My first job came about because I was in the right place at the right time. I had hung around long enough in a university department to pick up the necessary ticks on my CV, despite substantial periods of that being spent on unemployment benefit. Small bits of consultancy through personal connections and a peppercorn rent from a friend made a big difference. I had the privilege of being in a position to loiter long enough for a job to come up, and the good fortune to find one that fit. Lots of others wouldn’t have had the luxury of doing so, and had it taken another six months, I wonder whether I would have been hunting for another career as well.

Does any of this change the advice given to an eager young academic? No. You still need to publish papers, get some teaching experience, win some competitive grant income, take on some service roles, promote yourself and your work as widely as possible. The formula remains exactly the same. It’s not easy, and it’s got even harder over the last 15 years. Good luck. And if you don’t have luck, make sure that you have a Plan B in your back pocket.
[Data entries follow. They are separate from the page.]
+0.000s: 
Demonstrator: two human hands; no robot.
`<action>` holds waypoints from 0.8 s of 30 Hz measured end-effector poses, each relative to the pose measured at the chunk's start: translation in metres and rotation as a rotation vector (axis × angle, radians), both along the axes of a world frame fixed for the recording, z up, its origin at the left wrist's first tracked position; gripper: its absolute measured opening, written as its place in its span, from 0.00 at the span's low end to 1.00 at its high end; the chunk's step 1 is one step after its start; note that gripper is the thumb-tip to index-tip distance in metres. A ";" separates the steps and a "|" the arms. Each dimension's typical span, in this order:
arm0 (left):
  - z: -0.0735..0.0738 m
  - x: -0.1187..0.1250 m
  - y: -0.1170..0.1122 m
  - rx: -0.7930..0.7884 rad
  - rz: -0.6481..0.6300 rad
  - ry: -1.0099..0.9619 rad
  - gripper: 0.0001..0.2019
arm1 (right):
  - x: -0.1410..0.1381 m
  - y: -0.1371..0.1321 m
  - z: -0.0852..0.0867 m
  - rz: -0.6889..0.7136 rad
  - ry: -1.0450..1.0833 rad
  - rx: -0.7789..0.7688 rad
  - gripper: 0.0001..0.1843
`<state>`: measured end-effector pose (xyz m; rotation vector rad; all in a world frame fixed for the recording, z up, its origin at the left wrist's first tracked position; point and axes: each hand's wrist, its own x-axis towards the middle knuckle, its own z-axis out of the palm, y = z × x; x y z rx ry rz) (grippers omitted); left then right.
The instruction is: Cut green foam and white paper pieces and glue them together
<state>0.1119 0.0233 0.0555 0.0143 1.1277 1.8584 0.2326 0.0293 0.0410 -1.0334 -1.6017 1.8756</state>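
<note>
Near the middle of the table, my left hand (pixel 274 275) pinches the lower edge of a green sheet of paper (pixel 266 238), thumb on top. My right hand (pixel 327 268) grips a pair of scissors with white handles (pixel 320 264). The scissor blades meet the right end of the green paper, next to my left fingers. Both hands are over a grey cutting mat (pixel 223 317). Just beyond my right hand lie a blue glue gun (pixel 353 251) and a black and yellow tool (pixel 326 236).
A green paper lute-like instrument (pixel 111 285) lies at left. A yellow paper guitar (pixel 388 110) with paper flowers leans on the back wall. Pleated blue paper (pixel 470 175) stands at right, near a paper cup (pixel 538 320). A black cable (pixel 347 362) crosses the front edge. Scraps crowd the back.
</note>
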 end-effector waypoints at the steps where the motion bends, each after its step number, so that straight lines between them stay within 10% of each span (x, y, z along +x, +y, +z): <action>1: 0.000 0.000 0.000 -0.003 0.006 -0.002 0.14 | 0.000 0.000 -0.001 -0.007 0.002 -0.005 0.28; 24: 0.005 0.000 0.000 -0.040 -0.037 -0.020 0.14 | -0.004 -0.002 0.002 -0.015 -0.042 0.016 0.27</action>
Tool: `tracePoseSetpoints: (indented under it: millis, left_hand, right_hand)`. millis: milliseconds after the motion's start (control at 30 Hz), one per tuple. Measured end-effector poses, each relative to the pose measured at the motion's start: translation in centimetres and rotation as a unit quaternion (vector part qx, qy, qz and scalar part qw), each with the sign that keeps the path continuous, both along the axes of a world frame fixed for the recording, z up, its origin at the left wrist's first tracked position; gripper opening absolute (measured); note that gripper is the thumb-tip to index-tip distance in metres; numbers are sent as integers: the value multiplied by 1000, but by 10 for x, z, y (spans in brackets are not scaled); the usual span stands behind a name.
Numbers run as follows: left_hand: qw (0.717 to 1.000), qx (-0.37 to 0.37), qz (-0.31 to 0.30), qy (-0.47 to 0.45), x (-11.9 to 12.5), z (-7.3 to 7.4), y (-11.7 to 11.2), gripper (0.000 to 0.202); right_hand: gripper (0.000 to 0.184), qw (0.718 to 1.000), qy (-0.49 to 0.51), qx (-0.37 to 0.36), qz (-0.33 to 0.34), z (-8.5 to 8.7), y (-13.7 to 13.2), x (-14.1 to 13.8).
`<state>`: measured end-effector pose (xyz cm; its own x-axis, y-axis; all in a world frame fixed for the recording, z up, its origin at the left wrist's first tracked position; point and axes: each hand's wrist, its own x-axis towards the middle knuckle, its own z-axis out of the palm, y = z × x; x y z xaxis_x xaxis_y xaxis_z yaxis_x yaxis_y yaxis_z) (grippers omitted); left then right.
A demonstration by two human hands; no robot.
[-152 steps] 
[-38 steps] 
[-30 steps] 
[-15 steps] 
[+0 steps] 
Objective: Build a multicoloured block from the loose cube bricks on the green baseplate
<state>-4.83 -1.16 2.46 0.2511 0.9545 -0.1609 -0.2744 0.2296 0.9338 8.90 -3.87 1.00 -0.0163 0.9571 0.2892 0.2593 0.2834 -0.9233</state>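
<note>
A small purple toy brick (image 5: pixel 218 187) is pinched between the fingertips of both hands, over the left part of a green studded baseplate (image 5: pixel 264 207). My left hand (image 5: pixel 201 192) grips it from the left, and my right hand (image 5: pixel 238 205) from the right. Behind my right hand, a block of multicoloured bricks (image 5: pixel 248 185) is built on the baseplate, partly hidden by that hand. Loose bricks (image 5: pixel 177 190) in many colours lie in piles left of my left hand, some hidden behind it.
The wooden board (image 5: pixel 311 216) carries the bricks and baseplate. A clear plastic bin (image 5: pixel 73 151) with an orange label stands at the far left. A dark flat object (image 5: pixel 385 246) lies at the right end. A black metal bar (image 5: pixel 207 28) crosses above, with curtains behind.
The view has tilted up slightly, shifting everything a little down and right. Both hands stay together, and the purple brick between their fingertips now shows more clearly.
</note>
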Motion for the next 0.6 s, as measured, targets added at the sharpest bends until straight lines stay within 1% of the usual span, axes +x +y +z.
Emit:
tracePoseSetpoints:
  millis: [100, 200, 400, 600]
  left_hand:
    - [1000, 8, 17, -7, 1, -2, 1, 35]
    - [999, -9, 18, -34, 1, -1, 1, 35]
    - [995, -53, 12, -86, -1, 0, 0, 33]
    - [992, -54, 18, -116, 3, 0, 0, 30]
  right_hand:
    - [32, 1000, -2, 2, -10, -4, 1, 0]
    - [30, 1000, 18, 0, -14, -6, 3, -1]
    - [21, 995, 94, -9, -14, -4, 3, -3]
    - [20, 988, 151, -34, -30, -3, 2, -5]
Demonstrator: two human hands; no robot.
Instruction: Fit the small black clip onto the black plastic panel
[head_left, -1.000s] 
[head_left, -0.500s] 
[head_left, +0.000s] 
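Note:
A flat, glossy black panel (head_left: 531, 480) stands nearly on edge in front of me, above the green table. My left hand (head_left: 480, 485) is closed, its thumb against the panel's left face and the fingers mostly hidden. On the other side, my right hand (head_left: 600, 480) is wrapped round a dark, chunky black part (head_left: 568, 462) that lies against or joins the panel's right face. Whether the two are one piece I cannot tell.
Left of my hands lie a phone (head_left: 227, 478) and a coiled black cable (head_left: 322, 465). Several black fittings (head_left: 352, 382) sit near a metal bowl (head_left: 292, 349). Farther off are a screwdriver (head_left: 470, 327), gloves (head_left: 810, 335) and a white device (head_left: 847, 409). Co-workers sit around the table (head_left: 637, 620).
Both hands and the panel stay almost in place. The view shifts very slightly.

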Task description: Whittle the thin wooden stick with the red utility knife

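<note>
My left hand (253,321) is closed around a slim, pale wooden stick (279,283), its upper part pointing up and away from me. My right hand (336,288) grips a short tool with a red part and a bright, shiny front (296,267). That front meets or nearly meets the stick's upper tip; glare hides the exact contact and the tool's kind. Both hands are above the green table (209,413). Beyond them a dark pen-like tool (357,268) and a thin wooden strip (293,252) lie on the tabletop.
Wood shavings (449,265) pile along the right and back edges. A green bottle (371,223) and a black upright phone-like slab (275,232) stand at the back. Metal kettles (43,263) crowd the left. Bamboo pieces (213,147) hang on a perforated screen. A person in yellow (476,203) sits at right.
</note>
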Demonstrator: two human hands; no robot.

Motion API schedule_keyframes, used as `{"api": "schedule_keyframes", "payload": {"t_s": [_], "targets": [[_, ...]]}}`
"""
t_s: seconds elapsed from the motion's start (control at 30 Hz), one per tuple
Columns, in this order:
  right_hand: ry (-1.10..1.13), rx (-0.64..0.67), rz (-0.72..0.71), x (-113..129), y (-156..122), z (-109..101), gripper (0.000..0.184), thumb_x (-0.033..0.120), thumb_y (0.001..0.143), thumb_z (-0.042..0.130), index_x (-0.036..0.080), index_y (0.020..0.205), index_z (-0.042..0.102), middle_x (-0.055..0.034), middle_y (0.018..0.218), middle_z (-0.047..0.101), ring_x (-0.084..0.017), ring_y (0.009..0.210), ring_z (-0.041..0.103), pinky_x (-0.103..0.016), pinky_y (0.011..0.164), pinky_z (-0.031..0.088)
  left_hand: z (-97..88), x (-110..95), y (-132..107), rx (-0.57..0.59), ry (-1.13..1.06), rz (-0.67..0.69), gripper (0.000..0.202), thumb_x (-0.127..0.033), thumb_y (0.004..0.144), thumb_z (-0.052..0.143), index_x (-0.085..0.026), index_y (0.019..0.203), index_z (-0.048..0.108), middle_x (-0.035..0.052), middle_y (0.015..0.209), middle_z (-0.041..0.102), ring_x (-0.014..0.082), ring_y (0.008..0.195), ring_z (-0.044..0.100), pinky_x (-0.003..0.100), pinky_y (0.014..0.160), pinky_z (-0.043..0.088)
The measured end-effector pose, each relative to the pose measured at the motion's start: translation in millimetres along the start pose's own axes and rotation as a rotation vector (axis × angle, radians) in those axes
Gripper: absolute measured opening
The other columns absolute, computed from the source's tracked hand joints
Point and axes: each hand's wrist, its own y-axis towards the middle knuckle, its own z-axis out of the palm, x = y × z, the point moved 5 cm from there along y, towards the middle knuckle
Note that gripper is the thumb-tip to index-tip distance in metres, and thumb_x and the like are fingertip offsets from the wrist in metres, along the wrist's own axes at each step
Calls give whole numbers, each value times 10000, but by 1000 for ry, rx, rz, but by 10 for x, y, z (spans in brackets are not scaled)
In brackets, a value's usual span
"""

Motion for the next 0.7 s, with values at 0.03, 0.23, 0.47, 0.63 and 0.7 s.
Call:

Any change needs to come from the academy itself. Its us who have the problem and it’s our responsibility to fix it****. There’s no way to entirely remove luck from the hiring equation (think of it as a stochastic model term) but we can influence the other parameters. I was wrong to think that privilege wasn’t part of the equation that got me here, but I can try to minimise its distorting effects in future.

 


 

* I have the ‘full house’ of privileges, being a white, male, heterosexual, tall, healthy, able-bodied, native English-speaking, middle class… did I miss anything out? Don’t bother talking to me about my struggle because I didn’t have one.

** The one thing jobs, Nature papers and grants all have in common is that your probability of getting one increases with the number of times you try. It’s not entirely a lottery but there is a cost to every attempt and some can afford more of them. And I still don’t have a Nature paper.

*** There are almost certainly people who will disagree with this, but let them.

**** As pointed out in this post, however, our survivorship bias can prevent us from recognising that those following us are facing very different challenges to the ones we went through.

 


 

Postscript: I already had this post lined up to publish when an excellent and complementary thread appeared on Twitter.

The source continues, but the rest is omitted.